Very interesting work and thread.

I like your approach for the task at hand. It could be suitable to many things that are very similar to
this task.

How many resources does the example use ?
I think there is a limited thread count and using 1000 is ok if your the only person/app using the machine.

It would be very interesting to see the same example with some other work happening in the waiting threads.
While they are all waiting on a task there is little they have to do and contention for resources.

Would you recommend using this approach for a web server ?

Rgs, Striker.

hutch--

James,

A web server is an obviously far more complex animal than a simple "shell" procedure which only has to deactiveate the caling process, run an external one and re-activate the caller when the notification is made of termination. It will depend a lot of whether you need event notification for processes or if you need to stop one process while another is run.

I have usually seen web server software as asynchronous thread style applications usually with a thread count limit imposed by the host server but where isues of synchronisation arise in things like disk access and running CGI code etc .... I would take a very good look at what had to be done before I commited it to any particular technique. The important thing when you do use a polling loop for production code is to yield unused processor time back to the OS rather than waste it.

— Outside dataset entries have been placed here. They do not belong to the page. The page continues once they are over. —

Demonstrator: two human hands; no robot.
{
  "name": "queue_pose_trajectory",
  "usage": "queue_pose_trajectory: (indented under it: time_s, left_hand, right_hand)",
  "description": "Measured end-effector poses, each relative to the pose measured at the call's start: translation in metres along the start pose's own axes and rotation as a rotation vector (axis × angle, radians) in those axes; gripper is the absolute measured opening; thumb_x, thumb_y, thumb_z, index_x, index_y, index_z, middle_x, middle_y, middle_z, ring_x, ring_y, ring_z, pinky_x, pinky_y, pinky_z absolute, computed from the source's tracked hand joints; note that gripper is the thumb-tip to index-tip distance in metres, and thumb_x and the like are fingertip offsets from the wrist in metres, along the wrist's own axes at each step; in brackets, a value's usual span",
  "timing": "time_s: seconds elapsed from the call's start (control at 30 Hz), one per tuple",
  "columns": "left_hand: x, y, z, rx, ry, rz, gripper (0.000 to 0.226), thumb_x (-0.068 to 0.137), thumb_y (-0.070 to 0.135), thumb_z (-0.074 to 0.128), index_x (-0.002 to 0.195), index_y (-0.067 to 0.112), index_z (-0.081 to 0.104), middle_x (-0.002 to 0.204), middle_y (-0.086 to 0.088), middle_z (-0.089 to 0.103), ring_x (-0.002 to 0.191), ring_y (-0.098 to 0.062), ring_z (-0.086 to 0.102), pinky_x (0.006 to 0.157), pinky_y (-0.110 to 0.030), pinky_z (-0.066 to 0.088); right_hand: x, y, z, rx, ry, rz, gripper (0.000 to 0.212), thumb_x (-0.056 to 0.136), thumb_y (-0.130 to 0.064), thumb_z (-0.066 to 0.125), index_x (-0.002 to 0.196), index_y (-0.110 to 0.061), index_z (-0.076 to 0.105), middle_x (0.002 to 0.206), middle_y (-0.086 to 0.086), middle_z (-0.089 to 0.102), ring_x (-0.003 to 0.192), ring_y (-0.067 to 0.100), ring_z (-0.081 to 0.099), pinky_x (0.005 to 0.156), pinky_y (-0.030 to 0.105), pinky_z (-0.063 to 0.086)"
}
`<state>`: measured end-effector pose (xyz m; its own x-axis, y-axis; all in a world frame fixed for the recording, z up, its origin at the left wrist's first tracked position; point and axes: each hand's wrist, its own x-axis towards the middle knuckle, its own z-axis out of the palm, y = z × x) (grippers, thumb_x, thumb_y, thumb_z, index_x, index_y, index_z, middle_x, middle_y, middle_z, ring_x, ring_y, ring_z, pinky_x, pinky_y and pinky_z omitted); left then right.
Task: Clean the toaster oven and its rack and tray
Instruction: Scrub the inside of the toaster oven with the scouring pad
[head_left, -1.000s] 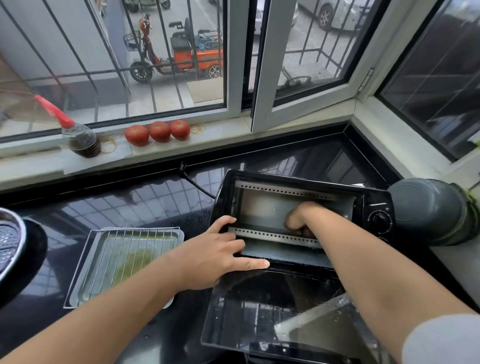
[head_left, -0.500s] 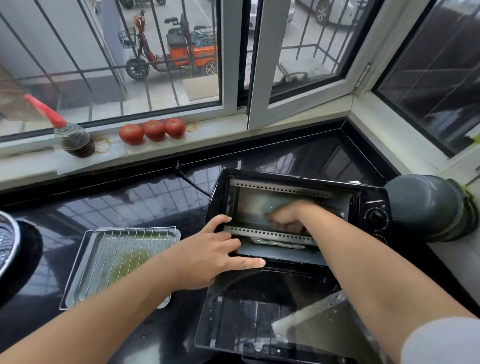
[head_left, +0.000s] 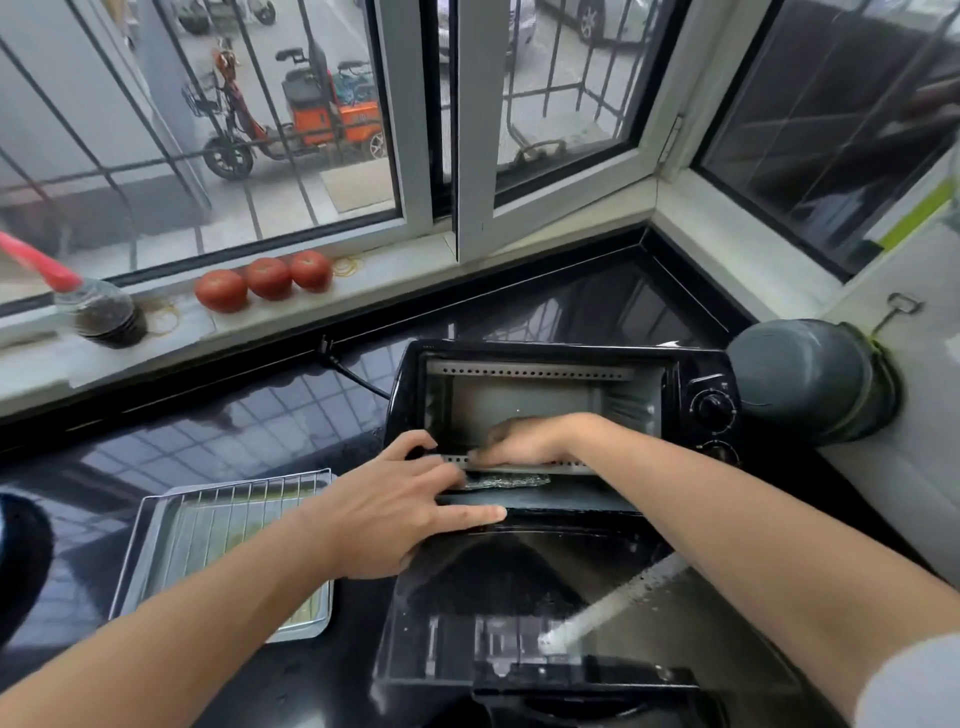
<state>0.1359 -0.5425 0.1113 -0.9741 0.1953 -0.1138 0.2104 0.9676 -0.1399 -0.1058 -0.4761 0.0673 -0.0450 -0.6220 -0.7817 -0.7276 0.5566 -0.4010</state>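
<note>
We see the toaster oven (head_left: 566, 415) at 3 o'clock of the black counter (head_left: 208, 431), door (head_left: 519, 613) folded down toward us. Left hand (head_left: 395, 512) rests flat on the oven's front sill, fingers straight and slightly spread, thumb up on the frame. Right hand (head_left: 524, 441) reaches inside, fingers pressing a dark cloth (head_left: 506, 480) at the lower edge; exact finger spacing blurred. Rack (head_left: 234, 514) sits on tray (head_left: 306, 631) at 9 o'clock of the oven. Versus 0.5 s ago, the right hand has slid leftward and forward
</note>
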Motion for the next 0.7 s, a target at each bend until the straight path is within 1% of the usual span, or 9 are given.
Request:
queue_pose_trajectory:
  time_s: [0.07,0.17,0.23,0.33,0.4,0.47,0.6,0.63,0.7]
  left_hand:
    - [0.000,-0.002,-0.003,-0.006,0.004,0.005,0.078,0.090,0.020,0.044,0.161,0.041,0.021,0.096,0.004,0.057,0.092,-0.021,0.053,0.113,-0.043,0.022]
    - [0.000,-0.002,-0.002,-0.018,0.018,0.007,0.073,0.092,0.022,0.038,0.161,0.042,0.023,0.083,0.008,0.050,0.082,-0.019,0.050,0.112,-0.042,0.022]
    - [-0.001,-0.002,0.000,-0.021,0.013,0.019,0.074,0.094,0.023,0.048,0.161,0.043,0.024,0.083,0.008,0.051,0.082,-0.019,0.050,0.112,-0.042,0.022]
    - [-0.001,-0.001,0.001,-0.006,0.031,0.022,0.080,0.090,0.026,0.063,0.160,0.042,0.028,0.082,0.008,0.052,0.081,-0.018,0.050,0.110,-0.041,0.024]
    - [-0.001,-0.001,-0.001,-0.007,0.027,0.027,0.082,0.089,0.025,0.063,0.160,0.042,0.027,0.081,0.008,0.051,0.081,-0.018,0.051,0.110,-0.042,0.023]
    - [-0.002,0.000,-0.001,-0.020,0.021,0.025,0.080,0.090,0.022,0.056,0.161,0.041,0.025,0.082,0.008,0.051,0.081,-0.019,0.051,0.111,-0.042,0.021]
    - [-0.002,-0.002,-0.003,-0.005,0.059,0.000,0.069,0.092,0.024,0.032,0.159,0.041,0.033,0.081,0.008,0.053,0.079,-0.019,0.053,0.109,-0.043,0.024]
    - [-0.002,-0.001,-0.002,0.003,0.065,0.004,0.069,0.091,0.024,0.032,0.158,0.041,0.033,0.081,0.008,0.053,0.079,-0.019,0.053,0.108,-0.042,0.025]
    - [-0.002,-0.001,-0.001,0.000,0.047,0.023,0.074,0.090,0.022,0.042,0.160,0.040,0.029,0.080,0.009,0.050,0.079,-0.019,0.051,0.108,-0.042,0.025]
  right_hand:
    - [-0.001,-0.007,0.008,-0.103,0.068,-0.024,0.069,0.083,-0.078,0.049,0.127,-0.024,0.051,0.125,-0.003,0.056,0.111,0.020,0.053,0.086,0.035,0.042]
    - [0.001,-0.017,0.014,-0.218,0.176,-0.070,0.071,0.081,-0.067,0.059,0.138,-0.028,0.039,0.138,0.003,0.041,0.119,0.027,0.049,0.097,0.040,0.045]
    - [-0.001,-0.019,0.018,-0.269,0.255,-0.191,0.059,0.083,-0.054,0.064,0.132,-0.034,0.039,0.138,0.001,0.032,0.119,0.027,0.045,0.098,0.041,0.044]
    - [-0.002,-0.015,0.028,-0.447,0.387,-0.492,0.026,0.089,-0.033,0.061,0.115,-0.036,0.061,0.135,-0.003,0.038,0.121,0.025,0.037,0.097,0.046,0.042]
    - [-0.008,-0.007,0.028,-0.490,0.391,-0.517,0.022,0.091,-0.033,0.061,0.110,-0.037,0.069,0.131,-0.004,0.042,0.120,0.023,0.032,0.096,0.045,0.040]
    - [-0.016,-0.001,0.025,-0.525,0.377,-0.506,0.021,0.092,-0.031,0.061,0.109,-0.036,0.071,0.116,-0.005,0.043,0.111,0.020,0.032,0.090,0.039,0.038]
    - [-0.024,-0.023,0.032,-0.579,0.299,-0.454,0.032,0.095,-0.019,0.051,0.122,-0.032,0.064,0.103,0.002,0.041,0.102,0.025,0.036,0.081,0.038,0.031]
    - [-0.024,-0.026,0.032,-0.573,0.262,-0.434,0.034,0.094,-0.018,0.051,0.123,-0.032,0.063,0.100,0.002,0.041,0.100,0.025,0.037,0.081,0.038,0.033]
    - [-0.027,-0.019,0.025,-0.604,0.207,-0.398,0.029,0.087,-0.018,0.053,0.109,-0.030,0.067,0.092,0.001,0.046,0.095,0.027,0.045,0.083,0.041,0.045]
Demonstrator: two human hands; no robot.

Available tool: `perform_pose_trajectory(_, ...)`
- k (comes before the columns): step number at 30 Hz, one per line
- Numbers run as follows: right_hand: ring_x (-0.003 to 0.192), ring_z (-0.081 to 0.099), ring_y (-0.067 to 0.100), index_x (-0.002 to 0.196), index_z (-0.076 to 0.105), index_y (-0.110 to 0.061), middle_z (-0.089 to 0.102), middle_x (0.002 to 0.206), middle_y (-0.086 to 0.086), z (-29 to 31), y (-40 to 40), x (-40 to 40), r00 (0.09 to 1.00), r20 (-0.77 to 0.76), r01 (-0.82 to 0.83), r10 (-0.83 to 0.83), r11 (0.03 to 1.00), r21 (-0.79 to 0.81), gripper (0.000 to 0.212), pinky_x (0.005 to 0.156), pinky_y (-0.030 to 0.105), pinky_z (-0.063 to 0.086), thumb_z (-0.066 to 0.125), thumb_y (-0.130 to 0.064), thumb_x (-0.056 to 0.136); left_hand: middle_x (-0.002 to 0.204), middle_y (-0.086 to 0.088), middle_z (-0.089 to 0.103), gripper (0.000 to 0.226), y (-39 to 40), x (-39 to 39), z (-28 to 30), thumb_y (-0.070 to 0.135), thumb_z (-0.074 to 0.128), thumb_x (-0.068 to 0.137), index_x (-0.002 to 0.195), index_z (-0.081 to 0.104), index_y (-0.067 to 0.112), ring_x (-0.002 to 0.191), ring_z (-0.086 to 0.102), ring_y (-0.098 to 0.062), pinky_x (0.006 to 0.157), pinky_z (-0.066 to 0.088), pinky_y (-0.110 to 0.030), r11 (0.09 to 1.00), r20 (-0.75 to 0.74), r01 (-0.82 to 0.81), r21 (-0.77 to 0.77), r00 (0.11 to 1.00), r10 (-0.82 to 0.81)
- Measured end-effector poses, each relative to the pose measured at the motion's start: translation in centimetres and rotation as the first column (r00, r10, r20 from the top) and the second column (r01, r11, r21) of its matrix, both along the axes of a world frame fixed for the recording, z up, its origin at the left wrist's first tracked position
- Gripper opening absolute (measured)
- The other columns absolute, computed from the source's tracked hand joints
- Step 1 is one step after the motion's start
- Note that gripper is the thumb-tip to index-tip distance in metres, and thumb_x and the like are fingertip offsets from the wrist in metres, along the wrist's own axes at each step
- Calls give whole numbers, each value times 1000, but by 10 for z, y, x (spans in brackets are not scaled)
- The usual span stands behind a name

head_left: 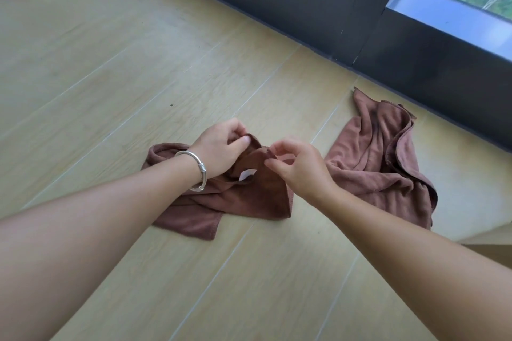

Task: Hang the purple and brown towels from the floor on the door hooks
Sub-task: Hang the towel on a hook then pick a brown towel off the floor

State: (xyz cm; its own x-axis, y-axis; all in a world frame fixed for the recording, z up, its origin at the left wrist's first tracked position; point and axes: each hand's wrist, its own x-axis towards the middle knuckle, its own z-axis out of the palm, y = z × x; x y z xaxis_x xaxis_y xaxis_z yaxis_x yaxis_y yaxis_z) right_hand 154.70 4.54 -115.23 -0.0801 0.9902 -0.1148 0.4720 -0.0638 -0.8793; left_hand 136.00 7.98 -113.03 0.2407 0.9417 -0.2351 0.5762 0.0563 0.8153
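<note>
Here both hands' fingers pinch the darker brown towel directly beneath them, the paler towel lying crumpled nearer the right hand.

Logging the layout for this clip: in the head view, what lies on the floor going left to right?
Silver bracelet on the left wrist → left hand → darker brown towel's white label → right hand → lighter pinkish-brown crumpled towel.

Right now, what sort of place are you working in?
Probably a room in a home, beside a big window or glass door. Pale wood-look floor, a dark frame with greenery outside, and two towels, the brown towel and the pinkish towel, on the floor.
</note>
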Motion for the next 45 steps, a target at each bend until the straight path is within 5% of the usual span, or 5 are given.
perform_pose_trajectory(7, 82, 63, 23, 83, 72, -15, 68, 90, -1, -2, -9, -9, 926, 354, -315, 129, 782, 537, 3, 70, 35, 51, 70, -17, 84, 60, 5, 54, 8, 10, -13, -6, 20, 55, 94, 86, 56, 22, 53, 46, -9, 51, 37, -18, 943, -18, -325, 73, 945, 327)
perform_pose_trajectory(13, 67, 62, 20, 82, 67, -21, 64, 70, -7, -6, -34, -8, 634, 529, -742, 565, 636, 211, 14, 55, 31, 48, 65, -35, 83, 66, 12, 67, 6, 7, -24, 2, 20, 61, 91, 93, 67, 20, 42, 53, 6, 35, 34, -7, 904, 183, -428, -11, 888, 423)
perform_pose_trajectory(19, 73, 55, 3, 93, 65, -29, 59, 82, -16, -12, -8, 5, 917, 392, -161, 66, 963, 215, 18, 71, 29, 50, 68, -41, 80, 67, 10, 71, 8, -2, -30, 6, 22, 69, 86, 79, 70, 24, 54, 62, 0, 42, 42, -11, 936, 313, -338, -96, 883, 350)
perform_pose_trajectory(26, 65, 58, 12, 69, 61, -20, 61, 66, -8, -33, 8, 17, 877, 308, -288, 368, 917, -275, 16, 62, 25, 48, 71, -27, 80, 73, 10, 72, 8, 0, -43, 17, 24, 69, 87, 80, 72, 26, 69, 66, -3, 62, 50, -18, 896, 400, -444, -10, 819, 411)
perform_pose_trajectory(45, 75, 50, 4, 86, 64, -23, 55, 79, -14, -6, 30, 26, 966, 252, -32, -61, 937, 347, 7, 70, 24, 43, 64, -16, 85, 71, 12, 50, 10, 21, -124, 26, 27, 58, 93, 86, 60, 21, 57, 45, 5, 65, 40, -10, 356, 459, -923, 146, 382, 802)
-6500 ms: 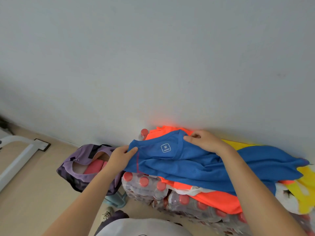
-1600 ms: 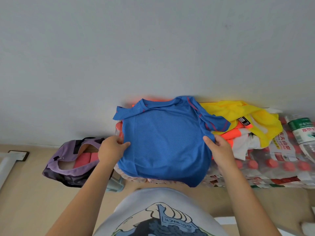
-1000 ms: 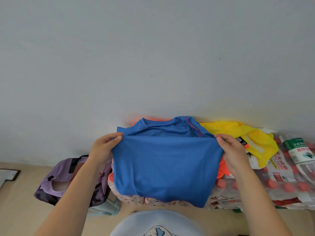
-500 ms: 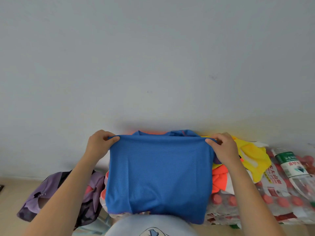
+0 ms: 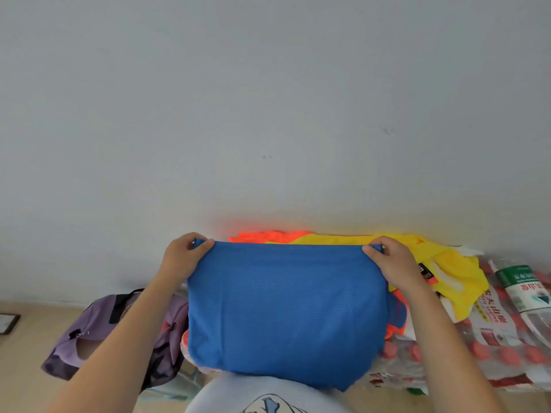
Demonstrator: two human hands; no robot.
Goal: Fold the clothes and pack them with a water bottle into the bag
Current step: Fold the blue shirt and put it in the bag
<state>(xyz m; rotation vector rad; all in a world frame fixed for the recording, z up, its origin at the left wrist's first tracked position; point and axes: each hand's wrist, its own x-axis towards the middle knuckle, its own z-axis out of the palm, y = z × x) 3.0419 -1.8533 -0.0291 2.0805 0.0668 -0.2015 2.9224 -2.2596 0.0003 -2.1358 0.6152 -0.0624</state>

In terms of event notifcation, the normal GUI messaging system is the heart of Windows and it is very efficient in terms of processor usage and if event notification is the main requirement, it is very hard to improve on but at the other end, if large scale synchronisation of a large count of events is what you need, having a good look at the capacity of the Wait series of functions would probably be useful if you can get them to do the job.
Download site for MASM32      New MASM Forum
https://masm32.com          https://masm32.com/board/index.php

James Ladd

Hutch,

I always like how you want to examine the problem before making a judgement on the best technique.
I liked your example and I would not use it for a web server but thought Id ask so others may consider
the technique before using it for a web server.

Keep well.

Rgs, Striker.

ps - I dont think Randall had his happy flakes this morning.